Le défi qui est celui de la décroissance est de penser et d’agir, en plein cœur du processus de destruction irrémédiable de la biosphère, tout en acceptant la part sombre du développement. En acceptant que « tout phénomène de production entraîne toujours une destruction » (Rist). En acceptant aussi que les pratiques sacrificielles sont communes à toute société, à commencer par les sociétés dites « développées », qui ont en effet produit dans leur sillage un nombre incroyable de ces pratiques (un tiers de la production mondiale de nourriture part à la poubelle, on déboise les forêts, on sacrifie la santé et l’éducation, etc.) Non, l’éthique de la décroissance n’est décidément pas une éthique des bonnes pratiques de production et de consommation (agriculture biologique, éco-construction, utilisation d’énergies « renouvelables », « développement durable », économies d’énergie, limitation de la production des « gaz à effet de serre », pratiques de « simplicité volontaire », etc.), mais une éthique de l’assomption du conflit interne à la production impliquant la multiplication (y compris contradictoire) des expérimentations tous azimuts de production alternative... mais aussi, mais surtout, la possibilité de penser et d’agir sur fond d’absence de croissance unilatéralement positive.

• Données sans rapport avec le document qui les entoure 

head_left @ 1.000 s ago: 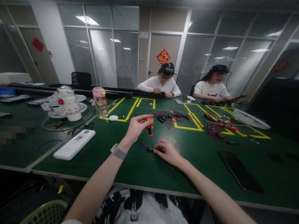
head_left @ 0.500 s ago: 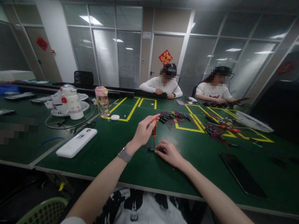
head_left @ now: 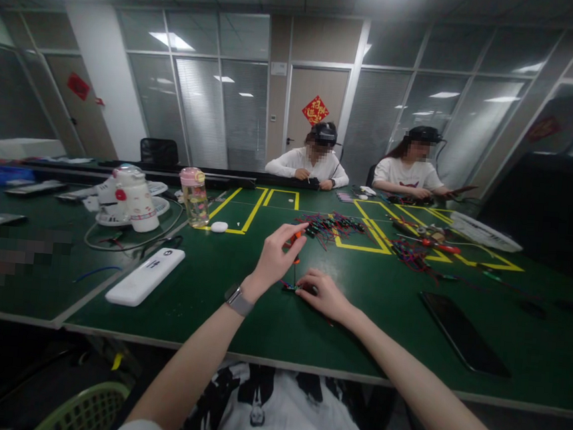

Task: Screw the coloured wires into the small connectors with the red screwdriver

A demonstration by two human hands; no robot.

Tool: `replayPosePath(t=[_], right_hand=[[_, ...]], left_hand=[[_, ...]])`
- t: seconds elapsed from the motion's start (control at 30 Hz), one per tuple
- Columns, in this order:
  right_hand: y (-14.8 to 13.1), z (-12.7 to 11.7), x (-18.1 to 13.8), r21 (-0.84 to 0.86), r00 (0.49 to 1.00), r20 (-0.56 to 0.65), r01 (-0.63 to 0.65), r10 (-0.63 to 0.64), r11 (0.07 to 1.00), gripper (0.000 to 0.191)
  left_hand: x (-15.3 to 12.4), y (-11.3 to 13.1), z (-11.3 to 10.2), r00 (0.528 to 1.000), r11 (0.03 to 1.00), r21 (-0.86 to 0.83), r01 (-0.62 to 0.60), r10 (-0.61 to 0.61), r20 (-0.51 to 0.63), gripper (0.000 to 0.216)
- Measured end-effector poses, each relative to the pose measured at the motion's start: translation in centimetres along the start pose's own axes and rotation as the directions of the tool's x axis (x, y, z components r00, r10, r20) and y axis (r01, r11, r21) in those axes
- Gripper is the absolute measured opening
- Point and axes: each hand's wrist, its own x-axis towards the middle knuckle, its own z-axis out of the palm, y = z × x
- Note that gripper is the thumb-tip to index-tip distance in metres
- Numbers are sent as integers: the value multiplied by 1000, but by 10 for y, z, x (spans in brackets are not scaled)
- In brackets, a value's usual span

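My left hand (head_left: pixel 278 253), with a watch on its wrist, is closed around the orange and black handle of a screwdriver (head_left: pixel 296 261). The tool stands nearly upright, and its thin shaft reaches down to a small circuit board (head_left: pixel 289 287) with red and blue wires. Fingertips of my right hand (head_left: pixel 327 296) pinch that board's right end against the green table (head_left: pixel 256 333). Exactly where the tip meets the board is too small to make out.
Beyond my hands lies a heap of wired boards (head_left: pixel 336 226); another bundle (head_left: pixel 411 253) is to its right. A white power bank (head_left: pixel 145 276), a pink-lidded bottle (head_left: pixel 194 197) and a dark phone (head_left: pixel 464 333) flank me. Two people sit across the table.
My left fingers have shifted on the screwdriver handle and now cover more of it. My right hand and the board keep their place; the view has moved slightly.
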Motion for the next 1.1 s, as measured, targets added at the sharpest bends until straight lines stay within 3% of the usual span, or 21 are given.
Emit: replayPosePath(t=[0.23,0.37,0.53,0.77,0.87,1.0,1.07,1.1], right_hand=[[0,1,1,-13,1000,-6,4,-4,1000,9],[-1,0,1,-1,1000,-7,-2,2,1000,8],[1,0,0,-7,1000,-5,5,-5,1000,9],[2,1,0,-9,1000,-8,6,-6,1000,9],[4,1,0,-11,1000,-6,13,-13,1000,10],[5,1,0,-10,1000,-9,8,-8,1000,10],[4,1,0,-6,1000,-6,0,0,1000,9],[3,1,0,-5,1000,-5,-5,5,1000,8]], left_hand=[[4,-9,3,975,927,-306,218,-192,114,28],[3,-8,2,984,939,-295,174,-153,95,28],[3,-4,2,995,987,-138,81,-88,-47,20],[6,-5,2,965,860,-467,206,-98,244,32],[4,-4,5,974,864,-472,177,-86,208,29],[4,-4,6,996,956,-278,94,-91,22,20],[6,-5,4,994,950,-290,111,-105,39,20],[7,-5,3,989,940,-316,131,-103,103,23]])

La décroissance n’est pas « utopique », c’est encore moins un mythe, et c’est bien plutôt la croissance qui en est un puisque le processus sous-jacent est, quant à lui, bel et bien décroissant. Il n’en reste pas moins que l’éthique de la décroissance a un sens : s’articuler à un tel processus réel en accompagnant culturellement son mouvement, faire qu’émerge à la culture l’inévitable processus de sorte à ce que les limites n’existent pas seulement comme refoulement et sous des formes barbares, mais aussi sous la forme de production et de création de nouvelles pratiques et de nouveaux modes de vies. L’ouverture de la multiplicité des tentatives est, plus que jamais, ce dont l’époque a besoin, et c’est pourquoi la nébuleuse de la décroissance doit éviter à tout prix le piège d’une pensée de la solution, inévitablement capturée par l’unification. Si nous devions formuler, de façon abstraite, un principe de l’éthique de la décroissance, ce serait celui-ci : les conflits doivent être davantage tolérés, il faut éviter à tout prix la rigidité des positions identificatoires, et ne pas avoir peur du caractère éphémère de nos tentatives. Bref, il faut mettre la pensée d’une solution... entre parenthèses.